### Action item
This exercise calls for every line of the data below with the string "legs" in it.

**** Source data

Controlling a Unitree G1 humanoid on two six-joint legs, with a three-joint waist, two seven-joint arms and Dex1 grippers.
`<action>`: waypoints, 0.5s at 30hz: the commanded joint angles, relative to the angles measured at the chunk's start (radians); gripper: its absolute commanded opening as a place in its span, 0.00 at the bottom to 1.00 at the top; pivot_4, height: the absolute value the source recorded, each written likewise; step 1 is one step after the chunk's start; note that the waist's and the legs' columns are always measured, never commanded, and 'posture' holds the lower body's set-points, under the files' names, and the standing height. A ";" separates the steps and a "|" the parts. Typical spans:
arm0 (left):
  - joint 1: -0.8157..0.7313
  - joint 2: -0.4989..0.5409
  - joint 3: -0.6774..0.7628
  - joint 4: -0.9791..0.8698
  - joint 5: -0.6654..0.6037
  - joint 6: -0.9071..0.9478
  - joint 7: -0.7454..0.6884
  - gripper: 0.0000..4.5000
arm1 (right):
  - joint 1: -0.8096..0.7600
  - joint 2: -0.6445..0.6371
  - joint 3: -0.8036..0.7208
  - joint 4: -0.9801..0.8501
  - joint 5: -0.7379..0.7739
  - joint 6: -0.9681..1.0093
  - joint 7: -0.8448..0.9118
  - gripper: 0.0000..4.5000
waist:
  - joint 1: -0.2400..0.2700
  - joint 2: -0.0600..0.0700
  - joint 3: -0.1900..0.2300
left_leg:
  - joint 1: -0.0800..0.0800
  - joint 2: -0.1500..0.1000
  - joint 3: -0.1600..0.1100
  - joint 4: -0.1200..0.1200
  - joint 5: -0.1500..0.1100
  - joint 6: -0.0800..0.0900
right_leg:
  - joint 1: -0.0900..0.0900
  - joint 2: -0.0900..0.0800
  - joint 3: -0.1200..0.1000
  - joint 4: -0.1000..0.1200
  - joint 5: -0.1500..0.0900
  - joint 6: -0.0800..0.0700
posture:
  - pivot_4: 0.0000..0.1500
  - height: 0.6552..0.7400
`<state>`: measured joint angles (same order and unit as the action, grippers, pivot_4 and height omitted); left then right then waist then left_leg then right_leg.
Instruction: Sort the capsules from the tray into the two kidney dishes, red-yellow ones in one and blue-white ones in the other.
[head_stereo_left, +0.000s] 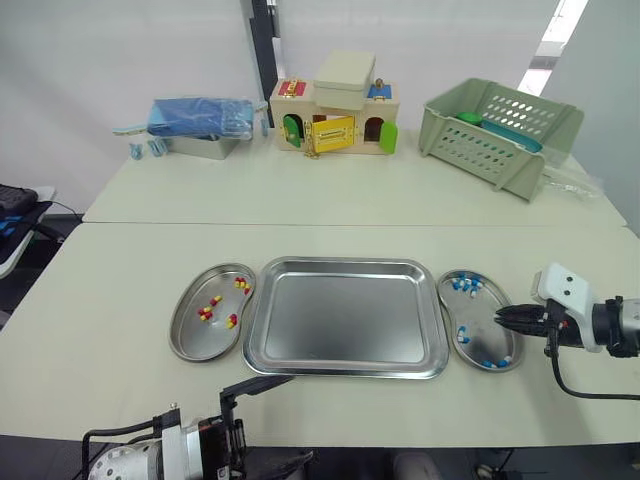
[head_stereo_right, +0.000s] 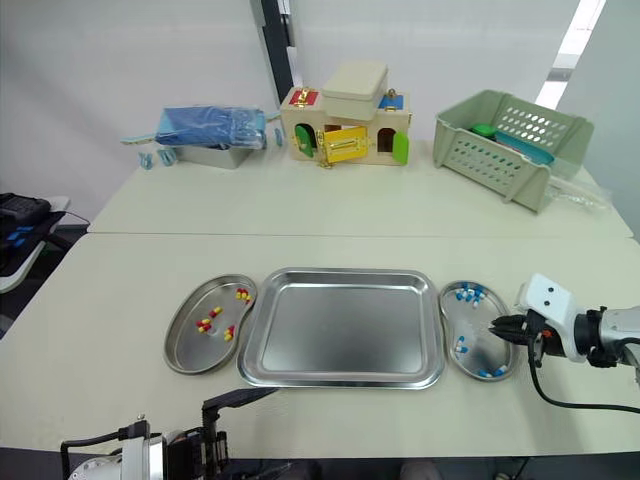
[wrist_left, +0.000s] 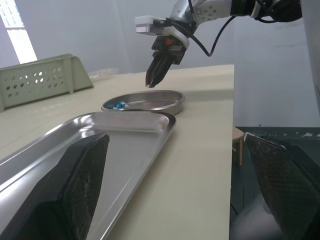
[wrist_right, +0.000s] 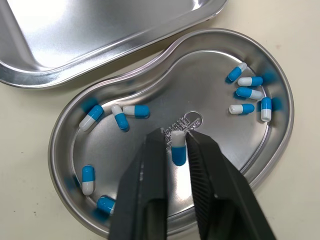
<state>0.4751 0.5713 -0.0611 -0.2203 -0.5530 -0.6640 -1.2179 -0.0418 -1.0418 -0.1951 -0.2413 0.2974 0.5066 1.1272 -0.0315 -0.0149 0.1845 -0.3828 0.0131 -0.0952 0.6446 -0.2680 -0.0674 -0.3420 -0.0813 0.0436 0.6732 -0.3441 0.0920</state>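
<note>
The steel tray (head_stereo_left: 345, 315) lies empty at the table's middle. To its left, a kidney dish (head_stereo_left: 190, 335) holds several red-yellow capsules (head_stereo_left: 205, 313). The kidney dish on its right (head_stereo_left: 482, 318) holds several blue-white capsules (wrist_right: 247, 81). My right gripper (wrist_right: 176, 134) hovers just above this right dish, shut on one blue-white capsule (wrist_right: 178, 149) held upright between its fingertips. In the head view that gripper (head_stereo_left: 499, 316) points left over the dish's middle. My left gripper (wrist_left: 182, 200) is open and empty, low at the table's near edge, in front of the tray's left corner.
At the back of the far table stand a green plastic basket (head_stereo_left: 500, 130), a wooden toy house (head_stereo_left: 335, 115) and a metal box with a blue bag (head_stereo_left: 200, 122). The table's front edge runs close behind both dishes.
</note>
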 joint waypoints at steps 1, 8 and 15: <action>0.021 -0.015 0.010 0.027 -0.030 -0.053 -0.036 1.00 | 0.005 -0.007 -0.018 -0.031 0.017 0.007 -0.006 0.37 | 0.000 0.000 0.000 | 0.000 0.000 0.000 0.000 0.000 0.000 | 0.000 0.000 0.000 0.000 0.000 0.000 | 1.00 1.00; 0.033 -0.041 0.017 0.118 -0.051 -0.130 -0.094 1.00 | -0.001 -0.009 -0.015 -0.017 0.017 0.000 0.002 0.79 | 0.000 0.000 0.000 | 0.000 0.000 0.000 0.000 0.000 0.000 | 0.000 0.000 0.000 0.000 0.000 0.000 | 1.00 1.00; 0.026 -0.042 0.021 0.131 -0.060 -0.134 -0.102 1.00 | 0.017 -0.002 -0.045 -0.017 0.034 -0.005 0.006 1.00 | 0.000 0.000 0.000 | 0.000 0.000 0.000 0.000 0.000 0.000 | 0.000 0.000 0.000 0.000 0.000 0.000 | 1.00 1.00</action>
<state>0.4969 0.5286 -0.0531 -0.0676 -0.5953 -0.7928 -1.3220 -0.0276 -1.0417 -0.1984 -0.2405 0.3080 0.5128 1.1315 -0.0314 -0.0150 0.1846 -0.3827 0.0131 -0.0955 0.6446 -0.2680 -0.0674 -0.3418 -0.0813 0.0434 0.6731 -0.3441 0.0920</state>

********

### Your solution
Controlling a Unitree G1 humanoid on two six-joint legs, with a three-joint waist, two seven-joint arms and Dex1 grippers.
`<action>`: waypoints, 0.5s at 30hz: the commanded joint angles, relative to the angles measured at the chunk's start (radians); gripper: its absolute commanded opening as a place in its span, 0.00 at the bottom to 1.00 at the top; pivot_4, height: the absolute value the source recorded, each written likewise; step 1 is one step after the chunk's start; note that the waist's and the legs' columns are always measured, never commanded, and 'posture' holds the lower body's set-points, under the files' names, and the standing height. A ";" separates the steps and a "|" the parts. Typical spans:

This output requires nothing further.